Il y a aussi un défaut de recrutement. Avant d’être titularisé·es dans les hôpitaux publics, les sages-femmes ont un parcours long parfois d’une dizaine d’années, enchaînant les contrats précaires. Elles vivent une précarité  de l’emploi qui est insupportable. D’autant plus que ces contrats au niveau valorisation salariale sont calqués sur des grilles salariales qui ne sont pas à jour et qui, dans certaines maternités, datent  de 2016. Donc nous avons des jeunes collègues sages-femmes qui démarrent leur carrière en étant  payé.es 1600 euros par mois, avec un bac+5. Cela nous semble inadapté et inacceptable.  

Le résultat de toutes ces difficultés est que beaucoup de sages-femmes se détournent de l’exercice salarié, soit pour faire du libéral soit pour envisager des reconversions professionnelles (et parfois même, sans avoir exercé du tout). À l’heure actuelle, il y a une grosse difficulté de recrutement dans les établissements, ce qui nous inquiète beaucoup. 

Y’a t-il des hommes dans votre syndicat ?  

Au sein du conseil d’administration il y a deux hommes qui sont tous les deux sages-femmes  libérales à Paris et en région Parisienne. 

De façon générale, les hommes sont très investis pour la profession, notamment au sein de l’Association Nationale des Étudiants  Sages-Femmes qui a eu un grand nombre de futurs hommes sages-femmes en son sein très investis pour la défense des droits des étudiant·es sages-femmes. Après, ils viennent chez nous ! (Rires)  

Votre syndicat s’intéresse-t-il aux violences obstétricales ?  
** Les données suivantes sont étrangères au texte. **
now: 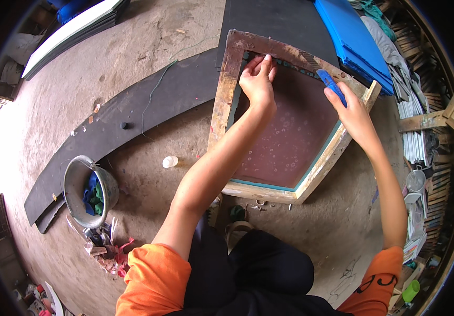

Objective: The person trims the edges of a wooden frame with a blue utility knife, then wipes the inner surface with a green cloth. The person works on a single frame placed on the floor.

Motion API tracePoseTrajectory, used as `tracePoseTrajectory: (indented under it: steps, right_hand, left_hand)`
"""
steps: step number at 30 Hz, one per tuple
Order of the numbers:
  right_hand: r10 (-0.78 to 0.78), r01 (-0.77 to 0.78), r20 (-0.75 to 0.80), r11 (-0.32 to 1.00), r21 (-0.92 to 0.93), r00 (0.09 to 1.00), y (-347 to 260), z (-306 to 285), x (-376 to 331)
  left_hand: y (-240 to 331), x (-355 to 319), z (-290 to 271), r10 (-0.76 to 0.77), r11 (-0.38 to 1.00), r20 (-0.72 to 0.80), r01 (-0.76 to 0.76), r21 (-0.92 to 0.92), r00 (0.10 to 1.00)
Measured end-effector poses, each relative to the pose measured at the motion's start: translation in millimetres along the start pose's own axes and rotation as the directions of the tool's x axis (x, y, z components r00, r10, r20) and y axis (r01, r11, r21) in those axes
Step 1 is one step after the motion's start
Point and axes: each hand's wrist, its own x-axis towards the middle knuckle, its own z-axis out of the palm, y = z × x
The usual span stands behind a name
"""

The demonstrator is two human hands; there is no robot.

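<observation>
Fingers [262, 62] of the left hand [258, 84] lie together, pressed flat on the far inner edge of the wooden screen frame [221, 100]; fingers of the right hand [354, 113] are clamped round a blue-handled cutter [331, 84] at the frame's far right corner. The frame lies flat on the concrete floor [158, 31], straight in front of the person's knees. Its dark maroon mesh [290, 137] fills the inside, edged by teal tape [269, 184]. Left of the frame runs a long black foam strip [132, 116], further left a metal bucket [76, 181] with rags. Beyond the frame's right corner, blue sheets [353, 37].

Judgement: the left hand should pin the edge firmly, well clear of the blade; the cutter runs best shallow along the wood, so the mesh isn't nicked. A small white cap [169, 161] sits just left of the frame.
</observation>
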Motion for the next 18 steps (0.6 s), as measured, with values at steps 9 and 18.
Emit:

Oui bien sûr ! C’est une de nos priorités. Nous sommes régulièrement associé régulièrement à des travaux avec le Haut Conseil à l’Égalité (HCE). Notre vice-président, Willy Belhassen, fait partie d’un groupe de travail sur les violences faites aux femmes au sein du HCE. Le Conseil de l’Ordre des sages-femmes est très investi auprès de la Mission interministérielle pour la protection des femmes victimes de violence et la lutte contre la traite des êtres humains (Miprof) pour toutes ces thématiques de violences. Les sages-femmes se forment sur les problèmes de violences, pas uniquement obstétricales. Cela fait vraiment partie des questions aux femmes que nous accueillons que de leur demander si elles subissent des violences. Nous voulons être dans la défense des femmes et dans la lutte contre ces violences qu’elles peuvent vivre au sein de leur foyer. Leur imposer une certaine forme de violence au sein des maternités n’est pas acceptable pour nous.

Propos recueillis par Youna Henoque 50-50 Magazine

1 La Classification Commune des Actes Médicaux établit la liste des cotations à utiliser pour les actes techniques, à compétence partagée avec les médecins : les actes gynécologiques, les actes d’échographie, les accouchements, l’acupuncture (dans certaines indications).